The lines below starting at the line containing "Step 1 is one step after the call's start" and ending at the line containing "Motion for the" are to be repeated exactly, with both ends kept and nothing else added.

### Dataset excerpt

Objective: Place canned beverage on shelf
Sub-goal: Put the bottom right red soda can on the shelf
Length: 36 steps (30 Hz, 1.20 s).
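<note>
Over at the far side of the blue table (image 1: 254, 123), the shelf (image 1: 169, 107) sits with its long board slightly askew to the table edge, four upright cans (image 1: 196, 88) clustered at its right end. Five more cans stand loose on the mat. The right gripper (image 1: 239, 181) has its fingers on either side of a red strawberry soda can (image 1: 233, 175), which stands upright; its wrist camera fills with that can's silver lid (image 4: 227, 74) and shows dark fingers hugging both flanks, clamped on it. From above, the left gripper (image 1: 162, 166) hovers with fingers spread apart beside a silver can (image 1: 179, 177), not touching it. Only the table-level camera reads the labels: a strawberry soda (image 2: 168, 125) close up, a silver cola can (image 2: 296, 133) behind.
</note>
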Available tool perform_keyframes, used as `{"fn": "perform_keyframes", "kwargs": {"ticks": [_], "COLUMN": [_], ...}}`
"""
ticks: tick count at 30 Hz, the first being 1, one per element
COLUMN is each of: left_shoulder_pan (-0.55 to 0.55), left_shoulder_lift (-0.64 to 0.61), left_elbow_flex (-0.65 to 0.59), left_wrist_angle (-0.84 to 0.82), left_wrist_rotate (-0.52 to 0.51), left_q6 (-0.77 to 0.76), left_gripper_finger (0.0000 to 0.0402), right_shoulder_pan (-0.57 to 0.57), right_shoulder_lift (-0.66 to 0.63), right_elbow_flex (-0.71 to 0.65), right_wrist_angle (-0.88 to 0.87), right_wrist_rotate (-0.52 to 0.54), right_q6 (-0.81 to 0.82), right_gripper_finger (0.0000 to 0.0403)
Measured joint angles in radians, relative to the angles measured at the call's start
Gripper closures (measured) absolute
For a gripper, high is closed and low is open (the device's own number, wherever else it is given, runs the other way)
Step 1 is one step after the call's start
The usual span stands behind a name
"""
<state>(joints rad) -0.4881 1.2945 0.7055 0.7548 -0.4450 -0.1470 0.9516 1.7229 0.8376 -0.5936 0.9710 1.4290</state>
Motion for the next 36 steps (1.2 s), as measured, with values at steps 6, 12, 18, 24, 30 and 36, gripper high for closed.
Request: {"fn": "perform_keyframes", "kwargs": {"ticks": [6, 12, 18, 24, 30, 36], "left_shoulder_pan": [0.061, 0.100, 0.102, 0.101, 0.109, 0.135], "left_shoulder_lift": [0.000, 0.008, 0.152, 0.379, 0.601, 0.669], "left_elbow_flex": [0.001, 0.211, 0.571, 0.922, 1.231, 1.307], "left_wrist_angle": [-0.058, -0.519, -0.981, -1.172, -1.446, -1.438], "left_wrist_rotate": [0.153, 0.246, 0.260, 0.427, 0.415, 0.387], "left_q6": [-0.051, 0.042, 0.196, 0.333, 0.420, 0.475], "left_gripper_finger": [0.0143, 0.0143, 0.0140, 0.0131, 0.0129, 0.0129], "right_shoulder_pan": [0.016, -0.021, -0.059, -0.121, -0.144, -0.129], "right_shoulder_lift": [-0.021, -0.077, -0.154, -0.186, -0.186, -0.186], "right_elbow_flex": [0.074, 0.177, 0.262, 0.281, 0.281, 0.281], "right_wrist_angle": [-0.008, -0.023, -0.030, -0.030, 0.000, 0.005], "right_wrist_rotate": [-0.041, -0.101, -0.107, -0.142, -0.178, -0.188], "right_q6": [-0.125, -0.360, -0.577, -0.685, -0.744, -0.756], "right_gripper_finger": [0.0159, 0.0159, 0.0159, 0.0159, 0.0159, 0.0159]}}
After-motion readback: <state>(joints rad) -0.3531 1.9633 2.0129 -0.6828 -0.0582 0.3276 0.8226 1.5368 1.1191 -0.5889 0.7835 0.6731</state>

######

* **Solution to the problem**
Step 1 is one step after the call's start
The usual span stands behind a name
"""
<state>(joints rad) -0.4881 1.2945 0.7055 0.7548 -0.4450 -0.1470 0.9516 1.7229 0.8376 -0.5936 0.9710 1.4290</state>
Motion for the next 36 steps (1.2 s), as measured, with values at steps 6, 12, 18, 24, 30 and 36, gripper high for closed.

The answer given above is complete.